“O teu olhar triste e sereno em cada esquina
são lágrimas que fluem do teu rosto
por um coração cheio de dor
apagaram dos teus lábios a palavra amor
que por uma vez se agigantou
deixando marcas de temor
Quando cantos ao luar
Quantas promessas conjugais
quanta poesia sexual
quantos ciclos sentimentais
O tempo apagou as feridas
mas deixou o destino ás escuras
De quantas meninas partidas
diz – se negro olhar
Foram muitos os temporais
Porque passaram muitas mães
mas o mais negro temporal
veste – te de preto minha Mãe”.
In Vivências – Páginas - 12
Maria de Fátima (Chó do Guri) nasceu a 24 de Janeiro de 1959, na Quibala, Província do Kwanza – Sul. Aos dois anos veio para Luanda onde reside, com a mãe, no Bairro Operário. Devido as muitas adversidades que a vida apresenta, aos 4 anos é internada nas madres do São Domingos até ao infortúnio dia em que pereceram dezenas de crianças neste internato.

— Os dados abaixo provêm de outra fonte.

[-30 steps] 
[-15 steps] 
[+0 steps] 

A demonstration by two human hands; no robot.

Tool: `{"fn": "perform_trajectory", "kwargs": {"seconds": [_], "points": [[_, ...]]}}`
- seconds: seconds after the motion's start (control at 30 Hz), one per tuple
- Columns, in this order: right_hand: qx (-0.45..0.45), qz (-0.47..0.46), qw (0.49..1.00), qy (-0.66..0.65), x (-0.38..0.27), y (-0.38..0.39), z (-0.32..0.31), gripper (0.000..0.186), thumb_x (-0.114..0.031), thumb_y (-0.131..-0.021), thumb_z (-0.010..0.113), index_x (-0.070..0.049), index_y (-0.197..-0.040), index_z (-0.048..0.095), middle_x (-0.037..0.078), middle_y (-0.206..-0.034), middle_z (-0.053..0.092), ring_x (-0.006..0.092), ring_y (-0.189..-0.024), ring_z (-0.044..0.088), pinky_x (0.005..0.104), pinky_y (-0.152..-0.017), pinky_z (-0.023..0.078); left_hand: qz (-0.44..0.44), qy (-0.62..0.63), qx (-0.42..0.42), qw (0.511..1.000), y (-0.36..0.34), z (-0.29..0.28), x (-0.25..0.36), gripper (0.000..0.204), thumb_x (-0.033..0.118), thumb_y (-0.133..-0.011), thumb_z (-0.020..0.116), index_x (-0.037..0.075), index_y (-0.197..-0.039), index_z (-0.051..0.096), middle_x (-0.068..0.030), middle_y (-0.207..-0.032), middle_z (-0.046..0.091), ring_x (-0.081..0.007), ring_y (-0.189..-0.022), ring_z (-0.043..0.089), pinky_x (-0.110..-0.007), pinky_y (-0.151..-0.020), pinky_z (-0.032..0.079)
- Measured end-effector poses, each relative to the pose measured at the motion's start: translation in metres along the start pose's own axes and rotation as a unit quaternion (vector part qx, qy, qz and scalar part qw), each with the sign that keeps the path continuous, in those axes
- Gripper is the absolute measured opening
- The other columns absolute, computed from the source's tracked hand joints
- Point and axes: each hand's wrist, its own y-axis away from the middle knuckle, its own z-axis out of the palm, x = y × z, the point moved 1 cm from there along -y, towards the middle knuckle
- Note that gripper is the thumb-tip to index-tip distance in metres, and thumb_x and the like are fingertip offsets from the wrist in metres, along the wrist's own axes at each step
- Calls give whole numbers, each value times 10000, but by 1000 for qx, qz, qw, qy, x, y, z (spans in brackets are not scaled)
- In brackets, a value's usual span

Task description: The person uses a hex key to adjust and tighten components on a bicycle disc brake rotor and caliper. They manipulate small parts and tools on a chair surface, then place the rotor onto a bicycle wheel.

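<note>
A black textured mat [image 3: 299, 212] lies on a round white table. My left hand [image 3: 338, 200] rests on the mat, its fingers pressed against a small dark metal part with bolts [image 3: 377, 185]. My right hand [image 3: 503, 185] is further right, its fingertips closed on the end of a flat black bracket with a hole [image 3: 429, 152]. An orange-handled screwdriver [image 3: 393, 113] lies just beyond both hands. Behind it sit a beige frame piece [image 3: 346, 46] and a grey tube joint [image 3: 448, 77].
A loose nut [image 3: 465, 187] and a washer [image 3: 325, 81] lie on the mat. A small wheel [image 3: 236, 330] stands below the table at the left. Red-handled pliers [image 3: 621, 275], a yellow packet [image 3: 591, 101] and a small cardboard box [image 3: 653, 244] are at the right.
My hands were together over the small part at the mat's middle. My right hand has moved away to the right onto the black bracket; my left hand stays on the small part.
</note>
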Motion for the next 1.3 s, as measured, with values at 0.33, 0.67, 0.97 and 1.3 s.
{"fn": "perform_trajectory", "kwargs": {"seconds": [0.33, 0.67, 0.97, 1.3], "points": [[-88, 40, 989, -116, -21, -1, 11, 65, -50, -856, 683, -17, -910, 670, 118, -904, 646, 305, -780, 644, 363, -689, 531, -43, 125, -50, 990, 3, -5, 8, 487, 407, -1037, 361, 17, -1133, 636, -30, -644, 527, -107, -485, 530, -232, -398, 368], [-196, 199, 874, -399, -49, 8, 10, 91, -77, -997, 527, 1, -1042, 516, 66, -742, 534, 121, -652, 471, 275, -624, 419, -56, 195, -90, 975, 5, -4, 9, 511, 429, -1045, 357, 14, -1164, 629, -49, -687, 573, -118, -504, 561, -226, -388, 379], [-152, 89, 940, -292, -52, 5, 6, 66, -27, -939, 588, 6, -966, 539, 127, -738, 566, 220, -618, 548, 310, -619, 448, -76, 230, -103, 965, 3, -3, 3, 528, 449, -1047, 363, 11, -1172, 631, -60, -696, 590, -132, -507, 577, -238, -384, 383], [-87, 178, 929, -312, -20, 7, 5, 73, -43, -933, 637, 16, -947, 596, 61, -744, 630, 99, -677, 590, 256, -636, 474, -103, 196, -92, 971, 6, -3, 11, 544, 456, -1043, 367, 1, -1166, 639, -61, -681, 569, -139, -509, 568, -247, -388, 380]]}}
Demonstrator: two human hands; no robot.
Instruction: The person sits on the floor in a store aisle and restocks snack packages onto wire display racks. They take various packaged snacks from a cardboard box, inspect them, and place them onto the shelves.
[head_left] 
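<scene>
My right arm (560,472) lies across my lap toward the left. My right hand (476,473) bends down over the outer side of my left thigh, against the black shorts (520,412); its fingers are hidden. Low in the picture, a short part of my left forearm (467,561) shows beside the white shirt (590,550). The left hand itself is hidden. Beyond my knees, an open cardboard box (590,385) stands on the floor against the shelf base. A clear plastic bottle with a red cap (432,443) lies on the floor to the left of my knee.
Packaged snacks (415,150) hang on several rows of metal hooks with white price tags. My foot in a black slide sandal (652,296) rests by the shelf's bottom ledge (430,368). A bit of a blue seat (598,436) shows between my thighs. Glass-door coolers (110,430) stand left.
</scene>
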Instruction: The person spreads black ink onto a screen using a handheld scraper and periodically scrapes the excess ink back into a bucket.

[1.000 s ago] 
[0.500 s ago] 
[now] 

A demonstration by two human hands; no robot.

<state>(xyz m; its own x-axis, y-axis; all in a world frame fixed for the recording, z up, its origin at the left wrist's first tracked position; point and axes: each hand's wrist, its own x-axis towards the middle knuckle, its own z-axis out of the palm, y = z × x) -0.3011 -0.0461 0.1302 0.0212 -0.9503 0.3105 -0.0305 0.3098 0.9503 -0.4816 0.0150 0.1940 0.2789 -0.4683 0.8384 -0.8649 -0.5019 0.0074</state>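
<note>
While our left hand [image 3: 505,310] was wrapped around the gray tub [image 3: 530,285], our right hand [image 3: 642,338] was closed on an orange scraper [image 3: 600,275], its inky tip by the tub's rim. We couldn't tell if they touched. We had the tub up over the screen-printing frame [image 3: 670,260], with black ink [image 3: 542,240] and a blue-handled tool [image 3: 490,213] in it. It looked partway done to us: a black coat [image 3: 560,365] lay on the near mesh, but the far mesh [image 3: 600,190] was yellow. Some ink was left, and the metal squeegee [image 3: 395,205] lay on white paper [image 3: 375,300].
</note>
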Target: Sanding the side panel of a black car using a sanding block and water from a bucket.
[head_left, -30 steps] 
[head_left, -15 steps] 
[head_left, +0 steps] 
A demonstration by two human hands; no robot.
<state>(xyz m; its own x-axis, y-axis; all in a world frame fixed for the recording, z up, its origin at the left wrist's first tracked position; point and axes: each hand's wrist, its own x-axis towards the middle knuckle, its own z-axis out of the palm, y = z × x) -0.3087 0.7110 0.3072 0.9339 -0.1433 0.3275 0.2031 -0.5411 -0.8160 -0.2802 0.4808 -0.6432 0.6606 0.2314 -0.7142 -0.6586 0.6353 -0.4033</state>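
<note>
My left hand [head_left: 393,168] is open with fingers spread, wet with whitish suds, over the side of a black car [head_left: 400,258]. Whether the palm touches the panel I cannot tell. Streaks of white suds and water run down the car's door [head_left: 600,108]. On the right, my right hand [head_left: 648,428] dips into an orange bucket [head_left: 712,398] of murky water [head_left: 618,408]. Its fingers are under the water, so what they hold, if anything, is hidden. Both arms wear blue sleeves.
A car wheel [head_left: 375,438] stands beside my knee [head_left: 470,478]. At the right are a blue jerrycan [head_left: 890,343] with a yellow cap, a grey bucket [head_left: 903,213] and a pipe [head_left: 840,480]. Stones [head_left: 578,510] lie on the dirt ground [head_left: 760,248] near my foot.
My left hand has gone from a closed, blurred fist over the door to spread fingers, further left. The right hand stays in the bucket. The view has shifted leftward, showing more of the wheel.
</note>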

“Com a teimosia da noite medonha/O confronto das palavras sedutoras/Amamenta/ a solidão/Sob o piscar das estrelas /Ou no coscuvilhar da lua /Erguem - se castelos de poesia/ Dedos deslizam no teu corpo/Para o espírito consolar /E quando a noite/ sucumbir/ Gema carne devorada /Vomitadas dia branco Vivências”...
In Poemas Vivências Luanda - 1996”
A veia poética nasceu-lhe ainda muito jovem. A sua primeira poesia foi publicada em 1988 no jornal Mural da Associação de Estudantes Angolanos em Portugal.
Chó do Guri, já publicou três obras, nomeadamente: Vivências, um livro publicado em 1996. Dois anos depois, publicou a obra Bairro Operário – A minha História, uma obra que narra a sua infância. Em 2000, publicou o seu terceiro livro intitulado Morfeu.
“Apalpo os teus olhos/ Na noite/Mordo os meus lábios/Silenciados pelo teu gesto/vernacular/Que me anuncia a escuridão/Oh noite enlevada de breu/O lacónico piso da seda ocular/ Me entrega solene à Morfeu/ Ah! Como é bela a noite entre tu e eu/ Nos cílios do céu. In
Morfeu –Luanda – 2000.
Para o escritor Ricardo Manuel: “Chó do Guri nas suas vivências na vida não cala a mágoa de queixumes doloridos e, esbate em tons amargos as figuras empobrecidas dos meninos inquilinos da rua, das prostitutas (quantas vezes incompreendidas!), de almas que amam e são desamadas e dos homens desatentos aos conflitos que tanto apoquentam a humanidade”.
“Isto não é poema/ É o meu grito de angústia/Na boca do povo em algazarra/É lamento na rua/ “é lambula, lambula, lambulééé...”/ como um cântico à desgarrada/Isto não é poema/ É a dor do desconsolo/ Ao aperto da miséria/“menos preço, menos preço, menos/ preçoééé...”/como um cântico à desgarrada/Isto não é poema/É vida?/É morte?/ Então o que é/Se o meu poema ainda dorme/Com a boca de fome/Como soneto da casa sem pão/Que faz do filho um ladrão/“agarra o ladrão, agarra o ladrão, agarro ladrãoééé...”/ como um cântico à desgarrada/ Isto não é poema/ É lamento/É o cântico sofrido de um discurso sem fim/ “é lambula, é lambula, é lambulééé...!/menos preço, menos preço, menos preçoééé...!/agarra o ladrão, agarra o ladrão, agarra o ladrãoééé...!”
Para Jomo Fortunato, professor universitário e crítico literário: “ A escrita no feminino tem uma feição estética, peculiar porque aflora rumos de individualização temática e lexical, só possíveis no universo existencial da mulher. O Romeu nunca desempenha o papel de Julieta, e o universo também é válido. Cada desempenho no seu galho.com Chó do Guri ficamos impressão de estarmos perante o inédito, o sentido o humano e o solitário”.